NJ Moves Forward With Bear Hunt Plan

Photo credit: Ryan E. Poplin

TRENTON–Department of Environmental Protection Commissioner Bob Martin approved a black bear management policy that authorizes the state’s first black bear hunt since 2005 to deal with an overpopulation of bears and problems they are causing, especially in northern parts of New Jersey.

The policy also includes public education, research, bear habitat analysis and protection, non-lethal bear management techniques and enhanced efforts to keep human food sources, especially household trash, away from bears to limit troubling bear-human encounters.


“It is clear that a historical rise in public complaints regarding black bears is correlated with the growing bear population. This public safety issue cannot be ignored,” said Martin, who approved the new policy after it was reviewed and unanimously recommended by the State Fish and Game Council.

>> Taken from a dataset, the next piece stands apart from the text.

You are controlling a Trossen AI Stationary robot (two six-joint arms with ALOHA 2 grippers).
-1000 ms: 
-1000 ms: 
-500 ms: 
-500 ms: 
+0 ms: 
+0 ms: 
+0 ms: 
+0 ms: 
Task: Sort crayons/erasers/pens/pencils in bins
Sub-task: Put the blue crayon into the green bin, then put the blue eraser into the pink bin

“This science- and fact-based policy recognizes that hunting is an important bear management tool in combination with non-lethal controls of problem bears, public education on coexisting with bears and enforcement of laws to reduce conflicts between bears and people. Although I respect that some New Jersey residents are opposed to hunting bears, hunting is the only proven and most cost-effective method of wildlife population control and it is utilized successfully by other states with viable bear populations,” said Martin.

Environmentalists have objected to the planned bear hunt. “This is barely a plan, it’s just a hunt,” said Jeff Tittel, New Jersey Sierra Club Director.
A black bear hunt would take place in December, concurrent with the six-day firearm deer hunting season, with specific rules to be set up by the DEP’s Division of Fish and Wildlife in coming months. It would be held in portions of a 1,000 square-mile area north of Route 80 in Morris, Sussex, Warren and Passaic counties.

“This hunt will do nothing to deal with nuisance bears.  Docile, forest-dwelling bears will be killed while these nuisance bears are hiding under decks and behind sheds,” Tittel said.

The bear population in northwestern New Jersey has grown from 500 bears in 1992 to more than 3,400 bears today, and bears have now been encountered in all 21 New Jersey counties. Although bear-related complaints vary from year to year due to environmental factors, serious bear incidents have increased commensurate with the black bear population, up by 96 percent from 2006 through 2009, according to DEP wildlife officials. There have been several encounters with aggressive black bears in recent weeks, they noted.

Despite response to problem bears by DEP personnel and trained local police officers, bear complaints continue to rise. There were 1,261 black bear incidents, including 76 Category One aggressive incidents, reported to the DEP between Jan.1 and June 20. So far this year, 13 aggressive black bears have been euthanized, compared to 8 bears during the same period in 2009, according to the Division of Fish and Wildlife. Many other aggressive bears have not been caught.

While more than 9,000 comments were received by the state Fish and Game Council regarding the new policy, including many that opposed hunting, no scientifically proven alternative was presented, said Martin.

“The Council is not willing to continually subject the citizens of New Jersey to this level of risk to public safety and property damage from black bears, and so must take the responsible action of reducing the bear population,” the Council stated in its recommendation to Martin.